Un drame familial qui soulève de profondes questions sociétales. Bernard Pallot, 78 ans, vient d’être acquitté par la cour d’assises de l’Aube après avoir été accusé d’avoir assassiné son épouse Suzanne, atteinte de graves pathologies. L’homme, qui reconnaît l’avoir étranglée avec un fil électrique, clame avoir agi « par amour » et à la demande de sa femme pour abréger ses souffrances devenues insupportables.
Ce procès très médiatisé a relancé le débat sur la législation française encadrant la fin de vie. Alors qu’un projet de loi visant à légaliser le suicide assisté était en discussion à l’Assemblée Nationale en juin dernier, son examen a été interrompu juste avant le vote en raison de la dissolution de l’Assemblée. Pour Bernard Pallot lui-même, ce procès « témoigne de l’insuffisance de la loi qui nous met dans des situations difficiles, nous les particuliers ».
Un mari désespéré face à la souffrance de sa femme
Marié depuis 1969 à Suzanne, Bernard Pallot a expliqué lors de l’enquête avoir voulu mettre fin aux souffrances « incurables » de son épouse septuagénaire, atteinte de plusieurs pathologies graves dont la maladie de Carrington, une pneumopathie chronique, et une ostéoporose avec de multiples fractures.
Selon ses déclarations, il a d’abord tenté de la tuer en lui injectant du cyanure, sans succès. C’est alors que, « dans l’improvisation » et n’ayant « pas le choix », il s’est saisi d’un morceau de fil électrique pour l’étrangler pendant une vingtaine de minutes. Un acte « un peu sauvage » de son propre aveu, mais motivé par l’amour et la volonté de respecter le souhait de Suzanne.
Des mots d’adieu et une demande écrite
D’après une source proche de l’enquête, Suzanne Pallot aurait fait ses adieux à son fils unique par téléphone le jour du drame. De plus, un mot manuscrit signé de sa main a été retrouvé près de son corps. On pouvait y lire : « Je soussignée, Pallot Suzanne, encore saine d’esprit, demande à mon mari, Bernard Pallot, de me soulager définitivement des souffrances incurables que je supporte ».
Lors de son audition, le fils du couple a déclaré que son père avait agi « par amour, par compassion » envers sa mère. Une position partagée par la défense, Me Frédéric Verra, pour qui « si l’euthanasie était légale, Bernard Pallot n’aurait pas étranglé sa femme avec un fil électrique ».
La difficile qualification des faits
Pour l’accusation en revanche, représentée par l’avocat général Mickaël Le Nouy, Bernard Pallot a agi « de façon déterminée, froide et violente » et « on ne peut pas s’arroger le droit de tuer ». Il avait requis une peine de 8 ans de prison.
La cour a finalement tranché en faveur de l’accusé, au bénéfice d’une « excuse d’irresponsabilité » liée à « la contrainte » de la situation vécue par ce retraité au casier judiciaire vierge. Tout en reconnaissant les faits, les jurés ont estimé qu’il n’avait pas eu d’autre choix face à la détresse de son épouse.
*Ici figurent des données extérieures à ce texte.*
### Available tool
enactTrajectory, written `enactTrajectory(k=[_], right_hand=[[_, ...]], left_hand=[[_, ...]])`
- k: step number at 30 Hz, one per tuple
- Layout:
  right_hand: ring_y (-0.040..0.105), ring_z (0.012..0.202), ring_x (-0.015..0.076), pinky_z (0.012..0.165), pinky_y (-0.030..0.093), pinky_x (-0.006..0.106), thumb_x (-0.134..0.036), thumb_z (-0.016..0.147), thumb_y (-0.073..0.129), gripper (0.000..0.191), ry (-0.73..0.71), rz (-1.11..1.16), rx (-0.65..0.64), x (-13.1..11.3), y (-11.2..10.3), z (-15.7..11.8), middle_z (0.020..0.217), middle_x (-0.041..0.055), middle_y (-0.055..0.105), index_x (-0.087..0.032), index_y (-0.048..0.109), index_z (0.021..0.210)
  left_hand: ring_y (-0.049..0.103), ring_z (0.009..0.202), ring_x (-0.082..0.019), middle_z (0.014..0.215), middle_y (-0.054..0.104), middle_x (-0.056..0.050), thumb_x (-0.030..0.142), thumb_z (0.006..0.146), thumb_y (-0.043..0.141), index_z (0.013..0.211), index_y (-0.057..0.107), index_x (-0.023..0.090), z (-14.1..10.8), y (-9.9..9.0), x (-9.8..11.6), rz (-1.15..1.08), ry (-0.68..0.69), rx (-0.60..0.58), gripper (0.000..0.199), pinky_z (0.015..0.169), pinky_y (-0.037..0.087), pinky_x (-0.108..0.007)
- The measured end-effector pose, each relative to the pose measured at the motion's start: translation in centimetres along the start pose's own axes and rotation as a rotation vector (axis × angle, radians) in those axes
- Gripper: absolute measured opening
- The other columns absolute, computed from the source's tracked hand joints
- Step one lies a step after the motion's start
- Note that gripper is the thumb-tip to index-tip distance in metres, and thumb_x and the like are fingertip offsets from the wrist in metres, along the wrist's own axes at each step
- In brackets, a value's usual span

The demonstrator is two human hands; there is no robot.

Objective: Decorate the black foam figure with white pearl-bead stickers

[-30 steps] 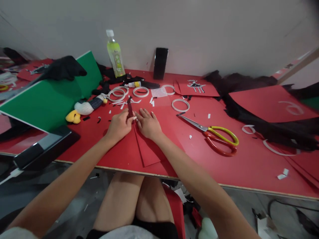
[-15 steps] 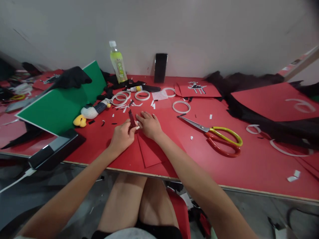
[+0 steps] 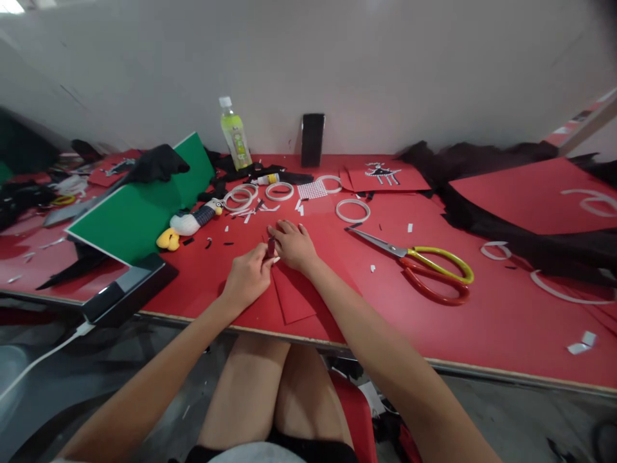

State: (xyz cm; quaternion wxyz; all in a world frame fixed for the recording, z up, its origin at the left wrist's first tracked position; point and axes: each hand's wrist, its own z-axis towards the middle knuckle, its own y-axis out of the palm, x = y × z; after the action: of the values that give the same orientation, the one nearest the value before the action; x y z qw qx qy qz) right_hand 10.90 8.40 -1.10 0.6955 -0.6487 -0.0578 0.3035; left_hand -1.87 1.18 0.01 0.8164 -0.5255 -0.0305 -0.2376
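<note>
A red sheet of folded paper (image 3: 297, 301) lies at the front of the red table (image 3: 380, 315). My left hand (image 3: 247, 275) is closed in a pinch at the left edge of this paper, where a dark red flap (image 3: 270, 248) stands up between the fingers and the other hand. Flat on the upper part of the paper rests my right hand (image 3: 293, 247), its fingers stretched forward. The hands nearly touch, and they hide the paper's upper left part. Large scissors (image 3: 402, 252) with one yellow and one red handle lie to the right, apart from both hands.
Rolls of white tape (image 3: 353, 210) and paper scraps lie beyond the hands. A green board (image 3: 144, 206), a plush toy (image 3: 190, 223) and a black box (image 3: 132, 283) are at left. Behind stand a bottle (image 3: 236, 138) and a phone (image 3: 313, 140). Black cloth (image 3: 486, 225) lies at right.
The dark red flap at my left hand, which stood higher and leaned left, now looks shorter and closer to my right hand. The whole view has shifted slightly.
</note>
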Motion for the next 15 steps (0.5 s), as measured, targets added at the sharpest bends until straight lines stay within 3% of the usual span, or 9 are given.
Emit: enactTrajectory(k=[15], right_hand=[[0.033,0.134,0.023,0.109,0.024,0.046,-0.032,0.095,0.035,0.042,-0.003,-0.013,0.036,-0.05,0.29,-0.17,0.144,0.0093,0.041,-0.023,0.044,0.135]], left_hand=[[0.068,0.072,-0.021,0.079,0.069,-0.008,0.019,0.082,0.049,0.083,0.057,0.018,-0.51,-0.07,-0.11,-0.017,-0.038,0.005,0.007,0.065,0.05,-0.027]])
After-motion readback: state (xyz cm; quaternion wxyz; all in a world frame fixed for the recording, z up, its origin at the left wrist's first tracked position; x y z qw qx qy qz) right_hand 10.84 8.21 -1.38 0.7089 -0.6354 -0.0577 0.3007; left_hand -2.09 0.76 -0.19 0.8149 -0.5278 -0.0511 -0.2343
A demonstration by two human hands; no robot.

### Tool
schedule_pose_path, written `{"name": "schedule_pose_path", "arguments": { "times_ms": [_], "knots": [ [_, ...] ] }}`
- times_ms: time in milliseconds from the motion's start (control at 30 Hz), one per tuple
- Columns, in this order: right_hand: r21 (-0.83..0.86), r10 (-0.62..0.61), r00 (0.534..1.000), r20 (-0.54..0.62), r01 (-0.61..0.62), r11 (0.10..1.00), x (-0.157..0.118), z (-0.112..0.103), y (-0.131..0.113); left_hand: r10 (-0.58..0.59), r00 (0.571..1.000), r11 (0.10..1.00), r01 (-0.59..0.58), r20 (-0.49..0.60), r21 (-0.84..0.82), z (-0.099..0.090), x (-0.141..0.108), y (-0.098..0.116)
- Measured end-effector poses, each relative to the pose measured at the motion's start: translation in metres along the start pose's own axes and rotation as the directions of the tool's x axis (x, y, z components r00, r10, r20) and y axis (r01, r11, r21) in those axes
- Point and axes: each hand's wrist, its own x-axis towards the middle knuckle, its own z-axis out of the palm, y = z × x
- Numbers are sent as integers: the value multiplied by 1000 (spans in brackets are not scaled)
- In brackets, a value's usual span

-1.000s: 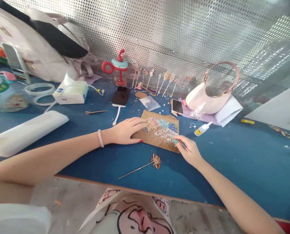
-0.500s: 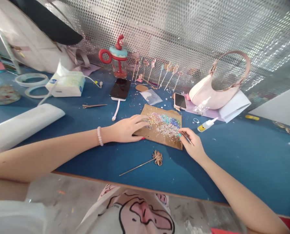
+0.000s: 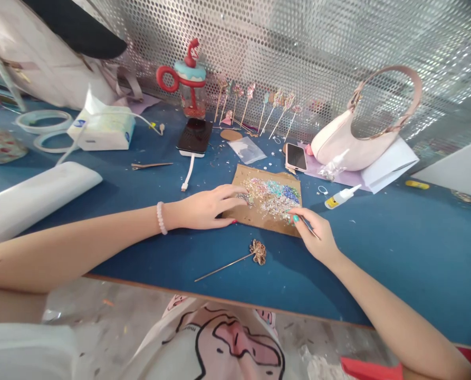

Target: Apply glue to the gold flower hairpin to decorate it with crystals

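Observation:
A piece of brown cardboard (image 3: pixel 251 215) lies on the blue table with small beads (image 3: pixel 275 198) spread over it in pink, turquoise, blue and clear patches. My left hand (image 3: pixel 209 207) rests at the cardboard's left edge, fingers apart, fingertips by the pink beads. Between the thumb and fingers of my right hand (image 3: pixel 316 235) is a pair of slim metal tweezers (image 3: pixel 309 228), held at the lower right of the beads. Their tips are too small to make out. Nearer me lies a hairpin (image 3: pixel 227 267) with a gold flower (image 3: pixel 258 252) at its end.
Behind the cardboard are a clear packet (image 3: pixel 246 150), a pink phone (image 3: pixel 296 157) and a black phone (image 3: pixel 194 138) with a white cable. A glue bottle (image 3: pixel 340 198) and a handbag (image 3: pixel 354 142) are on the right. Decorated sticks (image 3: pixel 265 113) lean on the mesh. A tissue pack (image 3: pixel 104 129) sits left.
The view has shifted slightly. My right hand stays by the lower right of the beads with the tweezers, turned a little. My left hand keeps its place on the cardboard.

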Motion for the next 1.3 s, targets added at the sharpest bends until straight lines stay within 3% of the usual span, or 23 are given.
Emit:
{"name": "schedule_pose_path", "arguments": {
  "times_ms": [167,333,900,1300],
  "knots": [
    [-27,-137,990,23,138,990,-2,-2,-4,109,994,992,-108,-26,62,-9,2,2],
    [-44,-230,972,40,232,972,0,-1,-8,249,968,964,-251,29,88,-14,2,5],
    [-89,-307,950,61,312,946,1,-2,-10,255,962,967,-255,95,-7,-15,3,2],
    [-97,-346,936,63,351,931,2,0,-9,252,959,968,-251,129,-27,-21,6,12]
  ]
}}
Vers une évolution de la législation sur la fin de vie ?
Au-delà du cas particulier de Bernard et Suzanne Pallot, ce procès pose la question de l’adéquation de la loi française avec les situations humaines complexes liées à la fin de vie. En l’état actuel, l’euthanasie et le suicide assisté restent prohibés, même si la loi Claeys-Leonetti de 2016 autorise la sédation profonde et continue jusqu’au décès sous certaines conditions strictes.
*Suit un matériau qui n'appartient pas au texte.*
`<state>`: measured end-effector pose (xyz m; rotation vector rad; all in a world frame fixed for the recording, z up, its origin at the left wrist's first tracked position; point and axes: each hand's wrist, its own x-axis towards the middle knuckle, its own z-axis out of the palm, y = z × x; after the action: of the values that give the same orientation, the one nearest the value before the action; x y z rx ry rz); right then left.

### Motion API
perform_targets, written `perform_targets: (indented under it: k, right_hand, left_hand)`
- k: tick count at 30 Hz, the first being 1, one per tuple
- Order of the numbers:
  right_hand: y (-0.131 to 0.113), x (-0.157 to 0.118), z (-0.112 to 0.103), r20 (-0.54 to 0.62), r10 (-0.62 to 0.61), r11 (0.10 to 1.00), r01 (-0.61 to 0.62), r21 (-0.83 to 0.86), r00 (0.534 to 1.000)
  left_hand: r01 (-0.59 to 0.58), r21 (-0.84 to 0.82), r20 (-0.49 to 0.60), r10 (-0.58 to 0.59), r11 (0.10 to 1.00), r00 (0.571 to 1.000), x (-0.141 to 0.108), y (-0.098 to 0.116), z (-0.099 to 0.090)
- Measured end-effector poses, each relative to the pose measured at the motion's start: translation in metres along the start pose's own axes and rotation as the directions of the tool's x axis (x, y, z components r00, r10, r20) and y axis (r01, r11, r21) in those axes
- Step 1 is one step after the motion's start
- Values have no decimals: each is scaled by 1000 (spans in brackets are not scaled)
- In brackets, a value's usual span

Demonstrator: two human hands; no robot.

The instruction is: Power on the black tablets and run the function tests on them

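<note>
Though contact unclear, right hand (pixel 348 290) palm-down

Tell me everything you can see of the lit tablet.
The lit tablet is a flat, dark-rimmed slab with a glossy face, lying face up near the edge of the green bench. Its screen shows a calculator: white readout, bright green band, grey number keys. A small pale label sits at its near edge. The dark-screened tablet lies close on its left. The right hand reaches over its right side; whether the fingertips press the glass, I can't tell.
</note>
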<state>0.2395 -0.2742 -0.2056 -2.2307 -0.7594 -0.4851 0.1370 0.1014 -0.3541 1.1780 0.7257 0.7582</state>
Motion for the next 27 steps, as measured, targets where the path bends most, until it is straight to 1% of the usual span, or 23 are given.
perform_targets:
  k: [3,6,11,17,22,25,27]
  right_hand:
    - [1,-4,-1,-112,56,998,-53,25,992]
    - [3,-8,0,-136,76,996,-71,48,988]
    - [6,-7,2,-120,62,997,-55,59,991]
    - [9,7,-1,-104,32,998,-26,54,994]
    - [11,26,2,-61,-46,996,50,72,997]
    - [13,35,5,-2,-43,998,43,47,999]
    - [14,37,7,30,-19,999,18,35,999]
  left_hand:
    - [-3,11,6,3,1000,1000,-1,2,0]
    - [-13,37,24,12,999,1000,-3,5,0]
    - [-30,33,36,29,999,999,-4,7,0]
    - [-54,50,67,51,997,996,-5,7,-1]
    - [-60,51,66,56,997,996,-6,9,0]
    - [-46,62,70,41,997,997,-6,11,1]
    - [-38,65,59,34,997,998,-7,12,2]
Mais pour de nombreux Français, cette législation ne va pas assez loin. Selon un sondage Ifop réalisé en avril 2021, 93% des personnes interrogées se disaient favorables à l’euthanasie dans le cas de maladies incurables provoquant des souffrances insupportables.
Ce drame montre encore une fois qu’on ne peut pas laisser des citoyens, souvent âgés, dans une telle détresse face à la souffrance d’un proche. Il est urgent de faire évoluer la loi pour encadrer la fin de vie de façon éthique et humaine.
Jonathan Denis, président de l’Association pour le Droit de Mourir dans la Dignité
A la lumière de ce procès hors-norme, le débat sur l’euthanasie et le suicide assisté promet de refaire surface avec une acuité nouvelle dans les prochains mois. Si le cas Pallot illustre les limites de la législation actuelle, il montre aussi que l’évolution des consciences sur cette question de société majeure a encore du chemin à parcourir.